Don't expect quick deal on state budget

Published June 21, 2015

Editorial by Rocky Mount Telegram, June 20, 2015.

State lawmakers likely have a long road ahead of them in forging a compromise version of the competing budgets approved by the N.C. House and Senate.

The differences between the two-year spending plans are substantial. The $22.2 million House plan spends $700 million more than the Senate budget, which sets aside $400 million more than what the House does for state reserve funds.

Lawmakers will have to bridge a gulf on state employee salaries and transportation funding. The House budget provides an across-the-board 2 percent raise for most workers, but the Senate’s plan doesn’t. The Senate seeks to end the annual transfer of $216 million from the Highway Fund to the general fund, while the House aims to increase the transfer by almost $5 million.
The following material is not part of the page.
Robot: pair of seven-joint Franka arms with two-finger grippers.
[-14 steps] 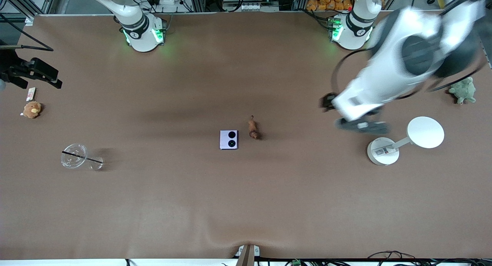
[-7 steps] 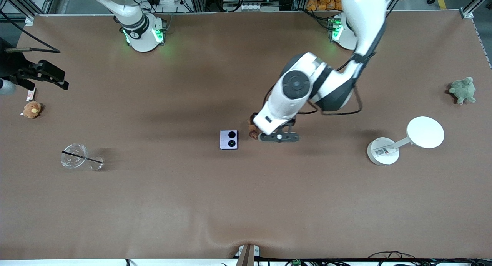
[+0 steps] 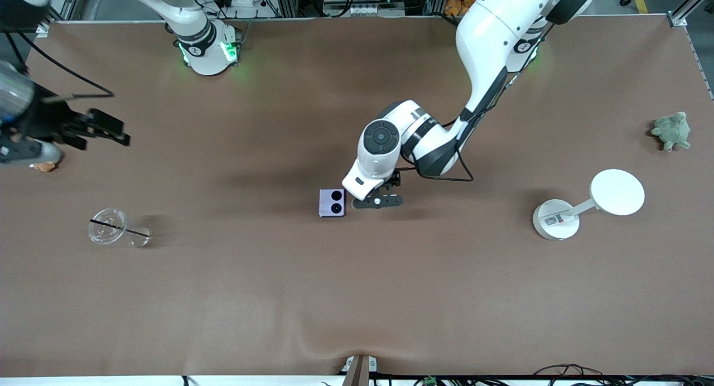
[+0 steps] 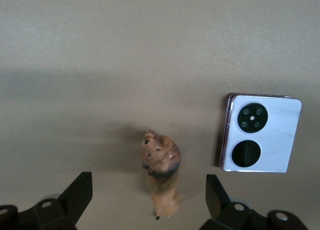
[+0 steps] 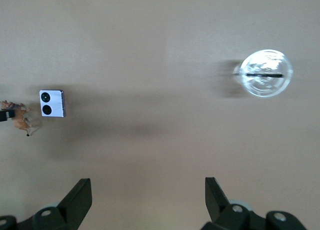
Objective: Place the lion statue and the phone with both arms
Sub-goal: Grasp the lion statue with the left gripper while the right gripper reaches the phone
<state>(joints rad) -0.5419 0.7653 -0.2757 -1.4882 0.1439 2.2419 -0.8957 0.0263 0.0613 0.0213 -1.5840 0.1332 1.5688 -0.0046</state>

Finding common ground on these vast funding differences will seem like a simple job compared to negotiations over the array of policy changes included in the Senate budget bill, many of which face staunch opposition in the House and from Gov. Pat McCrory.

The Senate measure reduces individual and corporate income tax rates, lowers the business franchise tax, increases the value of standard deductions, expands the sales tax to include more services and changes the formula for sales tax distributions to counties.

The Senate plan also includes a Medicaid reform package that ends the current fee-for-service payment system that would be run by managed care companies instead of doctors and hospital networks, which is preferred by the House. The Senate also removes the Medicaid program from the N.C. Department of Health and Human Services and puts it into a separate “Health Benefits Authority” run by an eight-member board – an idea the House doesn’t like and one McCrory said might be unconstitutional.

Lawmakers certainly have their work cut out for them. They won’t be coming home any time soon.